To employ Schwann cells for transplantation into the spinal cord, large numbers of cells are necessary in order to fill the cystic cavities that develop after injury. For that purpose, several methods have been developed including the one developed by Dr. Wood[7]. In 1991, the Bunge Laboratory, developed a method to isolate and obtain large, essentially pure populations of Schwann cells from the adult peripheral nerve[8]. Using this method, several millions of Schwann cells at a purity of 98% could be obtained within 10 weeks in vitro. In this study, the cultured Schwann cells were shown to retain their ability to myelinate and promote axonal regeneration in vitro. Using the same purification technique as developed for rat Schwann cells, the Bunge Laboratory also was able to obtain Schwann cells from human peripheral nerves[9]. This opened a new avenue for preparing large numbers of Schwann cells for autologous transplants for human application, which would minimize the risk of immunological rejection. Without a doubt, a faster generation of more cells would allow for more effective repair approaches. With these issues in mind, the Bunge Laboratory further improved the previously established method of harvesting human Schwann cells and used the mitogenic combination of heregulin and forskolin for 2 weeks prior to dissociation of the human nerve explants[10]. This approach significantly improved the Schwann cell yield, purity, and proliferation rate. With these improvements to generate more cells in time, potential obstacles for the use of human Schwann cells in the clinic for repair of the spinal cord have been overcome.

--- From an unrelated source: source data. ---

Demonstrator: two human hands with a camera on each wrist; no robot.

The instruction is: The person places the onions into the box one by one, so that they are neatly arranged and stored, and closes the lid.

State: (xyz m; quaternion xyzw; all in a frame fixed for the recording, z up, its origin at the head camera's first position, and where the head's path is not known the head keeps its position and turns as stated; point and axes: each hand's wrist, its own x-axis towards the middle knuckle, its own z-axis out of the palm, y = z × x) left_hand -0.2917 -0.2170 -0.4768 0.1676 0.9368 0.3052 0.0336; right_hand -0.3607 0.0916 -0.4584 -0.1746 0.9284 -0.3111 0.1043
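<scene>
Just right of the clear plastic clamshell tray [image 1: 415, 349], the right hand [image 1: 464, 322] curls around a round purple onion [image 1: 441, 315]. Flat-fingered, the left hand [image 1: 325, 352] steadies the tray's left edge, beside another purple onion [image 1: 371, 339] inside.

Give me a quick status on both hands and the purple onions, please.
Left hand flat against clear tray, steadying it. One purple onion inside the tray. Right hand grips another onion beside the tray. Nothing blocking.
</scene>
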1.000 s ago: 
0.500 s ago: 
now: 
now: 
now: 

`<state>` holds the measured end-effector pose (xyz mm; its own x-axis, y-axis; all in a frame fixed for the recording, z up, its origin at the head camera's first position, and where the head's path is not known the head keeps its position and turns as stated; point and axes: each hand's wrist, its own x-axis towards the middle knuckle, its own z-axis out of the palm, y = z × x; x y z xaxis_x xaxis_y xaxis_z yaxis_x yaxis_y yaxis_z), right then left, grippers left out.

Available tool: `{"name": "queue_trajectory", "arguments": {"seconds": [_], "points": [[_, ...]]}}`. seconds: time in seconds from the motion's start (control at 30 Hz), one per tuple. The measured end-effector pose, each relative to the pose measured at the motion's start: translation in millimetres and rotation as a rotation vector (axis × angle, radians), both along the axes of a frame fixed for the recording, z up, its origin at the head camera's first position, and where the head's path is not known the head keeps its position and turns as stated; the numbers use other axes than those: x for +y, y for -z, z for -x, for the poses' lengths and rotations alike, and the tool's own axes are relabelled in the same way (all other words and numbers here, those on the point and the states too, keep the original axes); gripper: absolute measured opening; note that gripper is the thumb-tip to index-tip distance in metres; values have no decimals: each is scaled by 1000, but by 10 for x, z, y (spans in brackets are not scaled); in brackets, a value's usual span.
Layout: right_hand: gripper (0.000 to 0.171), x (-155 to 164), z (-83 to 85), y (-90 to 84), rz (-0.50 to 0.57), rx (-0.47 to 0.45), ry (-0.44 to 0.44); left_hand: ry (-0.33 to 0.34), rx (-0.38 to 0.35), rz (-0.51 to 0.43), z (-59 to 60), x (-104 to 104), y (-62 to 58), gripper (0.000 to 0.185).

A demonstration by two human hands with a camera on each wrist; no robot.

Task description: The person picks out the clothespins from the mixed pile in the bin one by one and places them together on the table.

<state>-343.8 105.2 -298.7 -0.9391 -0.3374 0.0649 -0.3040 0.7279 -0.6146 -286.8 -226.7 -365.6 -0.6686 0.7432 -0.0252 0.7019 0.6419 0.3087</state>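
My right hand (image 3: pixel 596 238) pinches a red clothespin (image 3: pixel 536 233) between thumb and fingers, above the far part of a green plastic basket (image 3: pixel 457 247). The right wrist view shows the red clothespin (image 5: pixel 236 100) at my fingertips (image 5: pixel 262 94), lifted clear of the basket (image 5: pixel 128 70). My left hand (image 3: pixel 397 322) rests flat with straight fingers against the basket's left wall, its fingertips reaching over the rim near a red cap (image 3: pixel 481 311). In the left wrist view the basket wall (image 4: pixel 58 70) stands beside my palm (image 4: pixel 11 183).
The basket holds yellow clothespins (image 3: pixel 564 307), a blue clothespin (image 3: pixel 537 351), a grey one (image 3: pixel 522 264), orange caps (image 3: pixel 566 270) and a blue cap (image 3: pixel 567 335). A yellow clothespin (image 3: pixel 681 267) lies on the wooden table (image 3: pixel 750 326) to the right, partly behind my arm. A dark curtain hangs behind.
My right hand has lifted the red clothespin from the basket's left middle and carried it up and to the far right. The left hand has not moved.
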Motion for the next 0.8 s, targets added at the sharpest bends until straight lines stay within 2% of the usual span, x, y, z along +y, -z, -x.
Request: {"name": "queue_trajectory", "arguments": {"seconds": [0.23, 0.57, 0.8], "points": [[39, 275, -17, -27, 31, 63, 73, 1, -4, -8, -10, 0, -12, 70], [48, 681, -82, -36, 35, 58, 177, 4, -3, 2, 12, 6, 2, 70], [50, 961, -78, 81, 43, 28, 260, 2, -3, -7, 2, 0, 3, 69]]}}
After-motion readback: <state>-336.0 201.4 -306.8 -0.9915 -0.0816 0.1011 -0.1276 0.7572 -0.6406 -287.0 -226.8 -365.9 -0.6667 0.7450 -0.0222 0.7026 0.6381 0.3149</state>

Over the past two decades, researchers in the Bunge Laboratory at the Miami Project tested extensively the efficacy and feasibility of Schwann cell transplantation, isolated from both rats and humans, in the repair of spinal cord injury using various spinal cord injury models, alone or in combination with other repair strategies[11,12,13,14,15,16,17,18,19,20,21,22,23,24]. These studies formed a strong scientific basis for the approved trial.

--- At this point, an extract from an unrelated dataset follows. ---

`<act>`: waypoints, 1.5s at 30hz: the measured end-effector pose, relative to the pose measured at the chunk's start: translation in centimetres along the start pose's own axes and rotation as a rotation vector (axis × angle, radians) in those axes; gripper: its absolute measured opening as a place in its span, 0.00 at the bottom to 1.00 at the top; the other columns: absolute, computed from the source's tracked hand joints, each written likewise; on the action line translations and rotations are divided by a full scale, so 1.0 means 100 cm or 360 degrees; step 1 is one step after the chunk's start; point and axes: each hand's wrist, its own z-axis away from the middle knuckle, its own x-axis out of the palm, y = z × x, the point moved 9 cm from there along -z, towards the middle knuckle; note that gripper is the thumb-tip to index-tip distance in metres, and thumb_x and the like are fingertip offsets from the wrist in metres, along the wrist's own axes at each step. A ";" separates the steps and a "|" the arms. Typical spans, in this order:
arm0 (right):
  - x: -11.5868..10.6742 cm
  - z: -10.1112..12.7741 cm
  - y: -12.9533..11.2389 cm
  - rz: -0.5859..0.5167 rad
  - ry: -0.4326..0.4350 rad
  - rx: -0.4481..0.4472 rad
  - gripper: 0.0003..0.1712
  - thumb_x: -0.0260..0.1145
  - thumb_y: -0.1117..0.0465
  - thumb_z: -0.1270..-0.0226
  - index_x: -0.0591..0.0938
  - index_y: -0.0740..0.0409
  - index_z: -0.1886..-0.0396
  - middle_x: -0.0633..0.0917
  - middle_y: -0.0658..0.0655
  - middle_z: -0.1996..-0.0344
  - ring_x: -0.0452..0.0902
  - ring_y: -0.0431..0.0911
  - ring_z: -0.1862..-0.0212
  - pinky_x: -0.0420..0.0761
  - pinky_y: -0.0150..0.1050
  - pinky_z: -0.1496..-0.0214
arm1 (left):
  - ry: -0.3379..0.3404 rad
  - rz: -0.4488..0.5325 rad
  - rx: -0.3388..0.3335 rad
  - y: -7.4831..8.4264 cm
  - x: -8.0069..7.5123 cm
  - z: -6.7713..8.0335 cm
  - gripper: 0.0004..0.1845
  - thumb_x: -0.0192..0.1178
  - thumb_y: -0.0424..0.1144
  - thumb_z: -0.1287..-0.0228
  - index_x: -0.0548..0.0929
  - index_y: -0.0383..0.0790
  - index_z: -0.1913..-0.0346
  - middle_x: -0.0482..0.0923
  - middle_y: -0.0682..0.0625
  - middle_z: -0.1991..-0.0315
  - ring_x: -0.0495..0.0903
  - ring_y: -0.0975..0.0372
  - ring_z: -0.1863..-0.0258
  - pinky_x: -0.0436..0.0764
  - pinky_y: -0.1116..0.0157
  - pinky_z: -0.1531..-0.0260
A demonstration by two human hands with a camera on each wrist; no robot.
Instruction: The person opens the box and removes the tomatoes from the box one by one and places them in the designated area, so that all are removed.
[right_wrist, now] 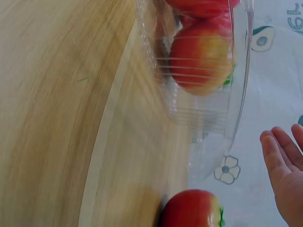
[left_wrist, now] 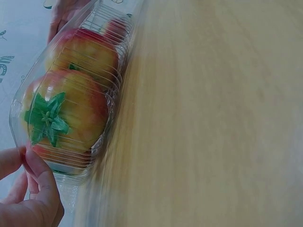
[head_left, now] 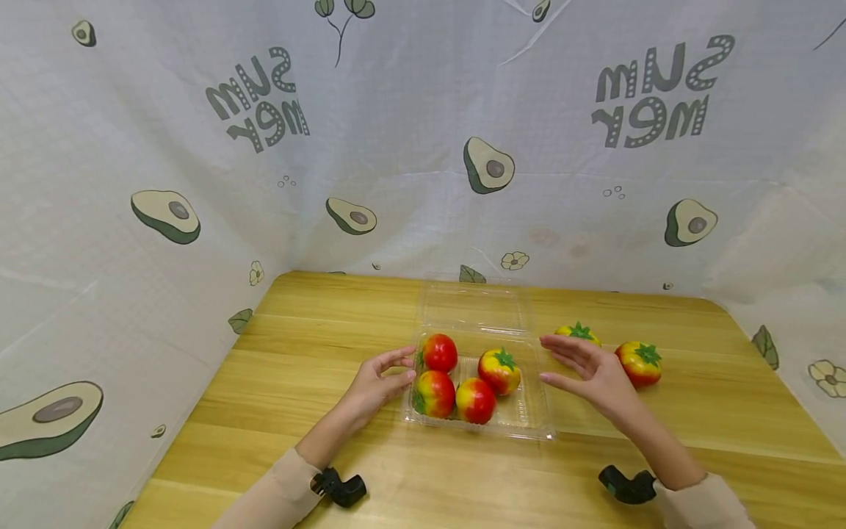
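A clear plastic clamshell box (head_left: 529, 425) lies on the wooden table with its lid (head_left: 472, 305) folded back flat. Several red-and-yellow tomatoes with green tops sit inside, among them one (head_left: 439, 353) at the back left and one (head_left: 499, 369) at the right. My left hand (head_left: 395, 371) rests with loosely spread fingers at the box's left wall; in the left wrist view its fingertips (left_wrist: 29, 163) touch a corner of the box (left_wrist: 71, 172). My right hand (head_left: 550, 360) hovers flat and open by the right rim, apart from it, seen as straight fingers (right_wrist: 283, 165) in the right wrist view.
Two loose tomatoes (head_left: 639, 362) (head_left: 578, 333) lie on the table right of the box, just behind my right hand. A white cloth printed with avocados (head_left: 489, 165) walls the table at the back and on both sides. Bare wood (head_left: 297, 353) stretches to the left and front.
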 end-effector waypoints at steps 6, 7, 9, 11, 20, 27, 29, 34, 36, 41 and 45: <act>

We congratulate the Miami Project scientists on receiving the FDA approval for this landmark Phase I clinical trial and wish them every success. Since spinal cord injury is a complex process that involves both primary and secondary pathological changes, it is likely that future success will be dependent on a combination of optimal strategies in which Schwann cell transplantation could play a fundamental role. This study, currently conducted by the Miami Project research team, is certainly an important step in the field. It opens a new era of cell-based therapy for patients with spinal cord injuries.